In addition, individual differences in mental health symptoms, physical health characteristics, and psychosocial processes are known determinants of PA engagement and thus may influence reactivity patterns [39]. For example, depressive symptoms, number of cardiovascular risk factors, and BMI are negatively associated with PA engagement [40,41] and, as a result, may limit reactivity. In contrast, tendencies toward self-evaluation relative to others and increased motivation for health behaviors may have the opposite effects [40,42]. Specifically, women and those who have stronger tendencies to make and value social comparisons (ie, self-evaluations of one’s traits or behaviors compared to others [43]) may show greater measurement reactivity responses, as these individuals may be particularly interested in managing others’ perceptions of them (such as researchers) [43-46]. Higher (vs lower) levels of PA motivation and more (vs fewer) past attempts at PA behavior change may also be associated with stronger reactivity responses, as these may indicate greater focus on PA overall [47]. Greater attention to individual differences and contexts, rather than treating PA measurement reactivity as universally problematic versus not (as it is currently), could identify optimal and tailored targets for mitigating reactivity in future studies.

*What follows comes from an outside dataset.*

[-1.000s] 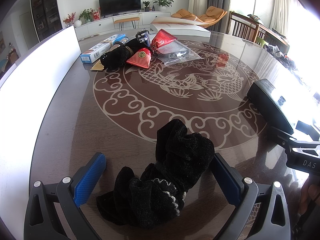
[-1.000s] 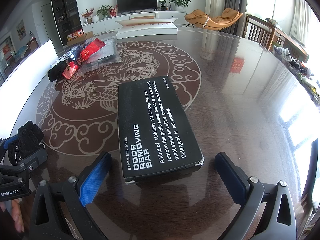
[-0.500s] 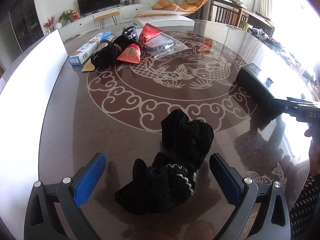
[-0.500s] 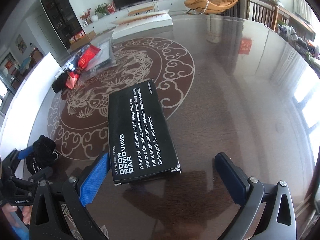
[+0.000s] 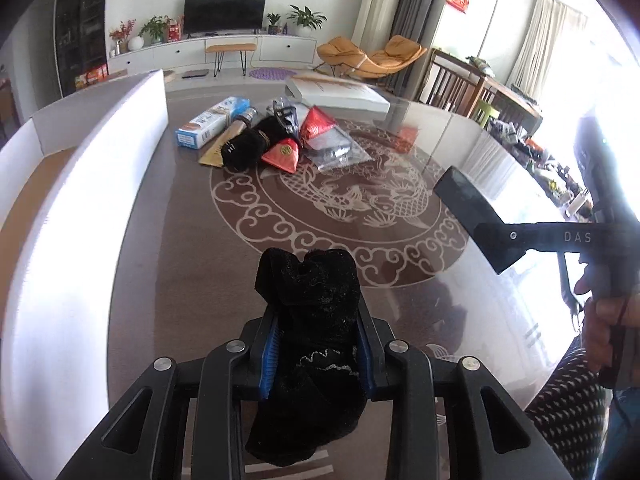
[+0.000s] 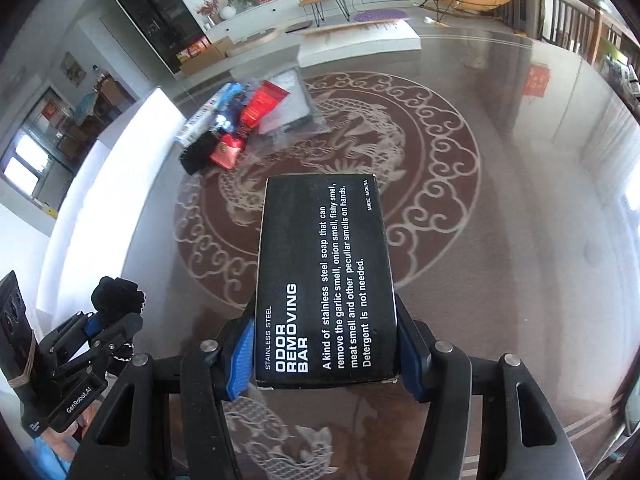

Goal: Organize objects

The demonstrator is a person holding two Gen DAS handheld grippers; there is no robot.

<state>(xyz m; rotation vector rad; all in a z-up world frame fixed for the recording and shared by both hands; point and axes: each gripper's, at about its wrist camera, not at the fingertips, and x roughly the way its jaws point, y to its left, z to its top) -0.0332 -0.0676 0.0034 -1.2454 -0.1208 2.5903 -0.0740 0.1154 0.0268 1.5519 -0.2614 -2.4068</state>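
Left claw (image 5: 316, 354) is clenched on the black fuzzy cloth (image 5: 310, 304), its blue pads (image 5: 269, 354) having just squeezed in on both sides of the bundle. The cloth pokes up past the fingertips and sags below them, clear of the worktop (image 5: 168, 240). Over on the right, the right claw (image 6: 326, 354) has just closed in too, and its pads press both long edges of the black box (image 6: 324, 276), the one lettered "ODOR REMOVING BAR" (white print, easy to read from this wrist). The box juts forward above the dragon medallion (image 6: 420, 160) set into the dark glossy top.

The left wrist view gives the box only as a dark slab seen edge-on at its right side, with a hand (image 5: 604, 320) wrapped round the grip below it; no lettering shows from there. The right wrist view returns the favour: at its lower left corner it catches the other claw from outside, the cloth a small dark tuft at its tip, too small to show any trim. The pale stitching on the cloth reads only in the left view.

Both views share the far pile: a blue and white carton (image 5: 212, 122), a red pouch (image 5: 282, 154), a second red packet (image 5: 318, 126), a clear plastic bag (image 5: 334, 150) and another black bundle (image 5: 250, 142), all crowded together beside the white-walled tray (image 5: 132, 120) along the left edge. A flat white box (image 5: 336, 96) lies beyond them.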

Thus, the role of PA measurement reactivity in PA promotion for at-risk groups remains unclear, and no existing study has examined the extent of reactivity based on research design, study procedures, and individual participant characteristics. For this study, we will capitalize on the availability of existing data resources with a multilevel coordinated analysis across 6 studies (including 2 nationally representative observational studies and 4 intervention trials) to achieve the following aims:
To characterize midlife adults’ PA measurement reactivity in each dataset. We will determine whether daily PA engagement meaningfully changes over 6-7 days of observation, across available PA outcomes. Available data include monitor-independent measurement summary (MIMS) units, activity counts, and steps per day.To determine whether the presence or extent of measurement reactivity differs based on demographic, medical, or psychological characteristics. We hypothesize that reactivity will be weaker among adults with higher (vs lower) BMIs, numbers of CVD risk factors, and depressive symptoms. Conversely, we hypothesize that reactivity effects will be stronger among women, adults with higher (vs lower) PA motivation and social comparison tendencies, and those with more previous attempts to increase PA or lose weight. We will further examine whether gender moderates the effects of other individual difference characteristics on PA engagement over 6-7 days by including the interaction effect between gender and other predictors.To determine whether the presence or extent of measurement reactivity differs based on study characteristics. We hypothesize that reactivity effects will be stronger in studies that use observation only (as there is no expectation of later improvement), commercially available devices (which tend to be visible throughout the day), wrist wear (based on both visibility and sensitivity to movement [31,48]), and devices that offer feedback in real time (as they provide additional information that can prompt a behavioral response [49]). We will further examine whether gender moderates the effects of study characteristics on PA engagement over 6-7 days by including the interaction effect between gender and other predictors.
Methods
Overview
Using a coordinated analysis approach [50], we will model differences in PA engagement across days of observation using data from each of the 6 studies. These include 2 observational studies that have publicly available datasets and 4 clinical trial datasets. All data were collected between January 2005 and January 2023. Procedures included 6-7 days of intensive PA assessment using a research-grade or commercially available device. Analysis of available datasets leverages existing resources to address questions beyond those originally intended; this limits cost and eliminates additional participant burden while offering insights into important phenomena [51]. This approach is uniquely suited for the present study, as the concern about PA measurement reactivity is that it appears any time PA monitoring devices are introduced. If this concern is warranted, evidence of measurement reactivity should be observed in studies that were not specifically designed to test this phenomenon (eg, studies for which PA was assessed for other purposes and data are already available). The datasets used for this set of secondary analyses were selected for their accessibility to the research team, representation of a large number and range of individuals in the target population, and heterogeneity in study designs and monitoring PA devices used. Together, these datasets will enable examination of reactivity patterns following the introduction of PA measurement devices in multiple people and contexts.
Observational Studies
These include samples from the National Health and Nutrition Examination Survey (NHANES) [52] and the Midlife in the United States (MIDUS) [1] Study (combined n=1385). NHANES is a national, longitudinal program of research focused on understanding various aspects of health among adults and children in the United States, and data are publicly available. We will use data from the most recent wave of collection that included PA monitoring (2013-2014; 7 days of assessment with the ActiGraph GT3X). MIDUS is a longitudinal investigation of life circumstances and health outcomes among adults aged 25-75 years. The present analyses use data from the MIDUS Biomarker Project (2004-2009), which included PA monitoring (6 days of assessment with the Actiwatch-64).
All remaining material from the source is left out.